In 1793, Genet was appointed Ambassador to the United States by the Girondin-dominated National Convention, and, on 8 April 1793, he arrived at Charleston, South Carolina, where he was enthusiastically greeted by the Southern Jeffersonians. A string of parties were held in Genet's honor, and the young, handsome, charming, and flamboyant Genet encouraged his new American friends to call him "Citizen Genet" in republican style. Genet sought to secure American support or protection for France's West Indian colonies, to negotiate America's repayment of its debts to France, and to negotiate a commercial treaty with the United States. With the blessing of South Carolina's governor, Genet commissioned four new privateer ships under the protection of French law, with the ships being named the Republicaine, the Anti-George, the Sans-Culotte, and the Citizen Genêt. President George Washington, a staunch supporter of American neutrality amid the American Revolutionary War, grew concerned about Genet's actions on American soil, especially as Genet helped organize Democratic-Republican Societies to spread radical ideas in America.

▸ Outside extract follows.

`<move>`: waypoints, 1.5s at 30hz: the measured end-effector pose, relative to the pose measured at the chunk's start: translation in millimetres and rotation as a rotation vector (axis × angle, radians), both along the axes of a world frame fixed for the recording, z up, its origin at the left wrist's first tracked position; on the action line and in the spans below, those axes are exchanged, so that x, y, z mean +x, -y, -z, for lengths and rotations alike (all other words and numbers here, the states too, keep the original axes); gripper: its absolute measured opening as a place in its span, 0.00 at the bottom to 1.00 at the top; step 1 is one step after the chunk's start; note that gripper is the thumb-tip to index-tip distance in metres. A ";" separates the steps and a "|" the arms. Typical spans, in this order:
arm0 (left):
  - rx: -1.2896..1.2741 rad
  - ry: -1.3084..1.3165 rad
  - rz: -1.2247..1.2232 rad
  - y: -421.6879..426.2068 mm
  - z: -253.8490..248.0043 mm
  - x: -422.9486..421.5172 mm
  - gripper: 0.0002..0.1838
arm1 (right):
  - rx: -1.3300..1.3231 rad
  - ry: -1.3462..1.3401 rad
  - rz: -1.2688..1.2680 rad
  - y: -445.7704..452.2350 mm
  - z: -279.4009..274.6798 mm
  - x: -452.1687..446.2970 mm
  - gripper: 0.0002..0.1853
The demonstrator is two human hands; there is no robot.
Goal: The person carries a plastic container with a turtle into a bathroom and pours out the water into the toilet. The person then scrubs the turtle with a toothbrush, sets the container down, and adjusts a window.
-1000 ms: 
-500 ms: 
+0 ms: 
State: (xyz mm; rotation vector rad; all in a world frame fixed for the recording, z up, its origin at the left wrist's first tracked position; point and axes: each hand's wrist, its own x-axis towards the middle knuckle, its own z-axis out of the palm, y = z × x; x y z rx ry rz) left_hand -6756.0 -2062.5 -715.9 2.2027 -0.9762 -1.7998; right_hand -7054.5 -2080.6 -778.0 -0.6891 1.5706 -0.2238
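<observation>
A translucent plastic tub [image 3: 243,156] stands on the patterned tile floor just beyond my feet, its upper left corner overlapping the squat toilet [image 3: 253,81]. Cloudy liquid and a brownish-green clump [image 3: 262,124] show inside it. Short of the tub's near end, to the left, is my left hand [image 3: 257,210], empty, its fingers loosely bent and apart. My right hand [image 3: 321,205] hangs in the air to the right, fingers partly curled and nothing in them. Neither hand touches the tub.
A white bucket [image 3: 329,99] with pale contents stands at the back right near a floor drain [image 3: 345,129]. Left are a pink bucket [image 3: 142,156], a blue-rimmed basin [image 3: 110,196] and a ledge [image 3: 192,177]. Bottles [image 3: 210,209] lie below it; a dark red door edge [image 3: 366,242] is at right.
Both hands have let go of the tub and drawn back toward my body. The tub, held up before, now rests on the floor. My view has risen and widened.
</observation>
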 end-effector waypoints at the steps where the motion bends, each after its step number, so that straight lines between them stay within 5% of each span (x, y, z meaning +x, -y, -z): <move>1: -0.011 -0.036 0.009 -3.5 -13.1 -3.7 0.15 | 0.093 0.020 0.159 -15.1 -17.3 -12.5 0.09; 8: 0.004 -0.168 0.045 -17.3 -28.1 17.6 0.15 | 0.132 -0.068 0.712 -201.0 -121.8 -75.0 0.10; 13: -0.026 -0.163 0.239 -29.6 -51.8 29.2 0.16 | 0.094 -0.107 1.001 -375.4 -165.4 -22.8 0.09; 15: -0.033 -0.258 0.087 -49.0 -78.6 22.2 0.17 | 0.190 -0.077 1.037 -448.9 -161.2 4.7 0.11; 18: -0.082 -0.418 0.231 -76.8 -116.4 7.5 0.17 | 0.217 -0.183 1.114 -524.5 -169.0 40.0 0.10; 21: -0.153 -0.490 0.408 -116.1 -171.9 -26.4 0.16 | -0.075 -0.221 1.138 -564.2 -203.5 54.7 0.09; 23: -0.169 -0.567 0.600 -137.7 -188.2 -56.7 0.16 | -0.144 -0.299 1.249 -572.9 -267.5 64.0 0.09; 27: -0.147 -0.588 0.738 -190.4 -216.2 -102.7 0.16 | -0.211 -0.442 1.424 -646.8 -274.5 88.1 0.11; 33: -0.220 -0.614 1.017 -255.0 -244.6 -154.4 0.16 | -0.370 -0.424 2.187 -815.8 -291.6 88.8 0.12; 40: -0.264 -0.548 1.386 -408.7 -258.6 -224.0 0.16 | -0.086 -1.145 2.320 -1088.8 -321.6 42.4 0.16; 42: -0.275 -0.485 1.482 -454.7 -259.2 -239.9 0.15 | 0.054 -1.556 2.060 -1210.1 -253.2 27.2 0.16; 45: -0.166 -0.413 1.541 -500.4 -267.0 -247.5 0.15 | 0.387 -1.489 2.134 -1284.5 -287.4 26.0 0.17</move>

Genet arrived in the capital Philadelphia a month late, but he was greeted like a hero by the locals, only to be received coldly by President Washington, who was angered at Genet's delay and his revolutionary views. Genet controversially accepted the delivery of a captured British ship at the Delaware River, angering the pro-neutrality Washington and even causing Thomas Jefferson to ask Genet to tone down his revolutionary fervor. Genet theorized that the Federalists were using Washington as a puppet to establish a monarchy in America, and he wrote bold letters home that he had "the old general" Washington on the run, and that the people were with him. Genet launched his captured ship before Washington returned to Philadelphia from a state trip, and an incensed Washington had his cabinet draw up a series of explicit orders laying out the rules of conduct between America and all European belligerents: privateers could not be armed in American ports, and prizes could not be offloaded in American ports. Genet ignored Washington, and French sailors riled up the people of Philadelphia as Genet called on the people of the city to defend true liberty and not the crypto-royalist Federalists. Genet stirred up a mob which demanded that Washington declare war on England, leading to Washington's Cabinet seeking Genet's dismissal without angering the French Republic. The New York Federalists John Jay and Rufus King published Genet's correspondence to generate a swift backlash against the French ambassador, whose disrespect towards Washington angered most Americans. In late August 1793, the Cabinet formally demanded Genet's recall, but, by then, the Girondins had been purged from the National Convention, and the Mountain-controlled Convention had already dispatched an ambassador to replace Genet and maintain friendly relations with the United States lest the two countries go to war. The ambassador carried orders to arrest Genet and send him to trial for his crimes, leading to Genet begging Washington for asylum. Alexander Hamilton persuaded Washington to accept Genet's request, and Genet remained in America for the rest of his life. He wooed the daughter of New York Governor George Clinton and retired to a life of rustic tranquility at an estate overlooking the Hudson River, dying at the age of 71 on 14 July 1834, the 45th anniversary of the Storming of the Bastille.